**TASK DIRECTIONS**
The line containing "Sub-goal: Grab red" and all lines following it in the listing below are to be reproduced exactly, with no other lines.

**THE DATA**
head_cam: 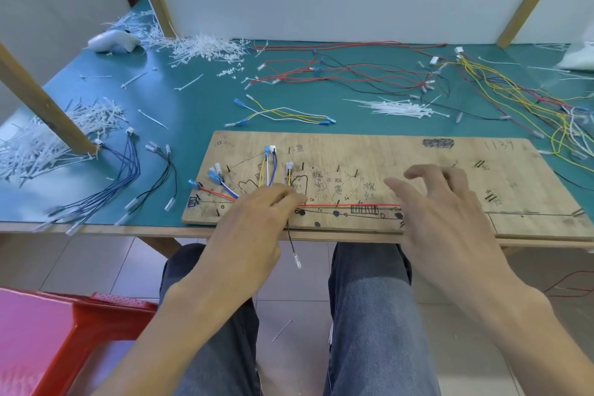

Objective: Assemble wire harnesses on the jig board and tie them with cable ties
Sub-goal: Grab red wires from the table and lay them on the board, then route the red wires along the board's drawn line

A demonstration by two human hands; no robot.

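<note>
Our knees in jeans (369, 315) sit nearest, with both hands up on the jig board (385, 151).
Our left hand (254, 228) curls its fingers round the wires (270, 170) gathered at the board's near left; a red wire (353, 204) runs right from there and a black wire (292, 241) dangles off the near edge. Our right hand (450, 212) is over the red wire's right end, fingers spread and loose, gripping nothing. Cable ties (401, 108) lie farther back on the green table (193, 106).

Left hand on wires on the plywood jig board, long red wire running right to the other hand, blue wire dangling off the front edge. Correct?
Head view: the thin dangling wire is black, not blue. Left hand, plywood jig board, long red wire, right hand as stated.
</note>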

**RESPONSE AREA**
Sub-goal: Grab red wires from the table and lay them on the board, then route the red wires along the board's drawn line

A demonstration by two human hands; no robot.

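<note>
Our knees in jeans (369, 315) sit nearest, with both hands up on the jig board (385, 151).
Our left hand (254, 228) curls its fingers round the wires (270, 170) gathered at the board's near left; a red wire (353, 204) runs right from there and a black wire (292, 241) dangles off the near edge. Our right hand (450, 212) is over the red wire's right end, fingers spread and loose, gripping nothing. Cable ties (401, 108) lie farther back on the green table (193, 106).

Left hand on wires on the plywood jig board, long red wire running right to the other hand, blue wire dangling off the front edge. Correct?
Head view: the thin dangling wire is black, not blue. Left hand, plywood jig board, long red wire, right hand as stated.
</note>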

What was asked for in the exercise is now done.